→ Task goal
I need the lines below from the one with "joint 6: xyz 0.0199" down to the one with "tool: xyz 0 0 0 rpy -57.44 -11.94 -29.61" reproduced exactly, both ends included, and nothing else.

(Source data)

--- START ---

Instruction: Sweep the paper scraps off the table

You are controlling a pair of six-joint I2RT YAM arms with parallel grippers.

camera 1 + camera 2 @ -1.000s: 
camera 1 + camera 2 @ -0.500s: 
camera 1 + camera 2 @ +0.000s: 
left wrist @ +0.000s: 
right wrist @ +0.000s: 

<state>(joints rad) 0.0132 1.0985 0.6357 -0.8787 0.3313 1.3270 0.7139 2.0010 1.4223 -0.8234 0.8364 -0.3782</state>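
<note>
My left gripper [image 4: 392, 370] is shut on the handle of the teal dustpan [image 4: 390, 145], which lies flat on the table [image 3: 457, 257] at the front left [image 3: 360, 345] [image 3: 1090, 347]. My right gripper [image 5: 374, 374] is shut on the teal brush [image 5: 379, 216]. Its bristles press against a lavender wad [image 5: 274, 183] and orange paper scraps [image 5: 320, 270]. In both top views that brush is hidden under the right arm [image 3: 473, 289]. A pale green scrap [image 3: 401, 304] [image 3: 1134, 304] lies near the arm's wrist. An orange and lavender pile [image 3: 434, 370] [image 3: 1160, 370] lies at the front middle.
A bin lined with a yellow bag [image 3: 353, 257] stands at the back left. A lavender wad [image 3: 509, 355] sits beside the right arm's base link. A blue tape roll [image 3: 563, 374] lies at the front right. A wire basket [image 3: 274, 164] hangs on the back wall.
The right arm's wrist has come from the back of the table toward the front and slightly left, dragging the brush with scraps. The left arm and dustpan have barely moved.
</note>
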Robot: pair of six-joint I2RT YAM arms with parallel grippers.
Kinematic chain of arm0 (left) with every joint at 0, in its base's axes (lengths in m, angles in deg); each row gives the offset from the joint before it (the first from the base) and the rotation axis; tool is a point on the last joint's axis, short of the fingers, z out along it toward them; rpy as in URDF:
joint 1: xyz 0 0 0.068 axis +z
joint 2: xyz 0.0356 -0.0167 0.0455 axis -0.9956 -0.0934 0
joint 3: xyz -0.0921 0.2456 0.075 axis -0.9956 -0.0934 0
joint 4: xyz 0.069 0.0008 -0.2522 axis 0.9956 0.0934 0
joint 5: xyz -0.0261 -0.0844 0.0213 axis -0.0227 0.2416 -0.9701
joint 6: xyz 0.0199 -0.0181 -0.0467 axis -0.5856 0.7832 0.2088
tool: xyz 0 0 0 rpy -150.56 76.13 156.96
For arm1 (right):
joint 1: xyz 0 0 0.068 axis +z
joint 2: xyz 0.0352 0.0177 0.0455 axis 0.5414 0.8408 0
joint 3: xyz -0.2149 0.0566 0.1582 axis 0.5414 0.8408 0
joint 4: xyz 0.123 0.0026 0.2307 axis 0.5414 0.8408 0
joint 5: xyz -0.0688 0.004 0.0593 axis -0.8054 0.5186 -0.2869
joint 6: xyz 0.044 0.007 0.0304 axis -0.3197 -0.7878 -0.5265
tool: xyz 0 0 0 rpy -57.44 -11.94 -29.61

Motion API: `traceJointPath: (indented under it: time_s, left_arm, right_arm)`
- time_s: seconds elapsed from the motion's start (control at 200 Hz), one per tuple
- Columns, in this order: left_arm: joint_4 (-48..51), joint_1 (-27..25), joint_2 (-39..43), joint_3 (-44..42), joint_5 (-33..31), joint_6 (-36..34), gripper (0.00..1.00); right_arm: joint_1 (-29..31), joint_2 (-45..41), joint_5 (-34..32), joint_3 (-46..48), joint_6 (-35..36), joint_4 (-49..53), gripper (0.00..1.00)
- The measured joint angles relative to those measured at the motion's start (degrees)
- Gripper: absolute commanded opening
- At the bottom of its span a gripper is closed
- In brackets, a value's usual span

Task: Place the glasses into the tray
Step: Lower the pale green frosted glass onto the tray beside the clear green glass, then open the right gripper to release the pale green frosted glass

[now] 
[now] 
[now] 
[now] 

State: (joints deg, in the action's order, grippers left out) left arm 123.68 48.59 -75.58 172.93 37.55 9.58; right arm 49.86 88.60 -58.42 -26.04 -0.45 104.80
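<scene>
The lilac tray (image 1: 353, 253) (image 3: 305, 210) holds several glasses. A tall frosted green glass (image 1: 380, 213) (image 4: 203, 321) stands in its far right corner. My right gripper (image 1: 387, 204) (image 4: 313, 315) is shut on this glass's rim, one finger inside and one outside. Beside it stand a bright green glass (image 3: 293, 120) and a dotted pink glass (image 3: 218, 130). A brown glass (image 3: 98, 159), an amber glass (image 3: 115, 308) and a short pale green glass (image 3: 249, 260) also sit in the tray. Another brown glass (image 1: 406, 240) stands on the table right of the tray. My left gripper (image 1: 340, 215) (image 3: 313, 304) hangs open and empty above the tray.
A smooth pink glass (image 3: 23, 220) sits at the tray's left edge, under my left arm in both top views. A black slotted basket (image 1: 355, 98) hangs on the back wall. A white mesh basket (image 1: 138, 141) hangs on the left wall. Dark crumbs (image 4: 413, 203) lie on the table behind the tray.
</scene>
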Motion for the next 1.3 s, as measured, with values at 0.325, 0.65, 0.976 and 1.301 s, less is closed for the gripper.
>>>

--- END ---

→ Your response
joint 6: xyz 0.0199 -0.0181 -0.0467 axis -0.5856 0.7832 0.2088
tool: xyz 0 0 0 rpy -150.56 76.13 156.96
For arm1 (right):
joint 1: xyz 0 0 0.068 axis +z
joint 2: xyz 0.0352 0.0177 0.0455 axis 0.5414 0.8408 0
joint 3: xyz -0.2149 0.0566 0.1582 axis 0.5414 0.8408 0
joint 4: xyz 0.123 0.0026 0.2307 axis 0.5414 0.8408 0
joint 5: xyz -0.0688 0.004 0.0593 axis -0.8054 0.5186 -0.2869
joint 6: xyz 0.044 0.007 0.0304 axis -0.3197 -0.7878 -0.5265
tool: xyz 0 0 0 rpy -57.44 -11.94 -29.61

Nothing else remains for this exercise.